- **What the exercise asks**
The whole listing, repeated exactly, is what this task asks for.

- **Data below**

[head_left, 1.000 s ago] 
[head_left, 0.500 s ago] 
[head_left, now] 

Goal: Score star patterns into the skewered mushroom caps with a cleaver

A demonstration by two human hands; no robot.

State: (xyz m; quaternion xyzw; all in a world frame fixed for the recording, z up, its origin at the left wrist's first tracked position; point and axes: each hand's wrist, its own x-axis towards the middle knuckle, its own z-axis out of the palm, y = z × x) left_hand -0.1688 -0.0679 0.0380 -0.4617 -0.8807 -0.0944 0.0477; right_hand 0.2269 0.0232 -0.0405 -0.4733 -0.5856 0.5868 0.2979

- **Result for this task**
[head_left, 1.000 s ago] 
[head_left, 0.500 s ago] 
[head_left, now] 

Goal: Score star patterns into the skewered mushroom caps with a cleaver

A demonstration by two human hands; no robot.

State: (xyz m; quaternion xyzw; all in a world frame fixed for the recording, z up, its origin at the left wrist's first tracked position; point and axes: each hand's wrist, its own x-axis towards the middle knuckle, its own z-axis out of the palm, y = z × x) left_hand -0.1688 -0.0679 0.0380 -0.4617 -0.8807 -0.0944 0.0477; right_hand 0.2269 0.0232 -0.0405 -0.4733 -0.5856 0.5868 0.2979

Work on the exercise is complete.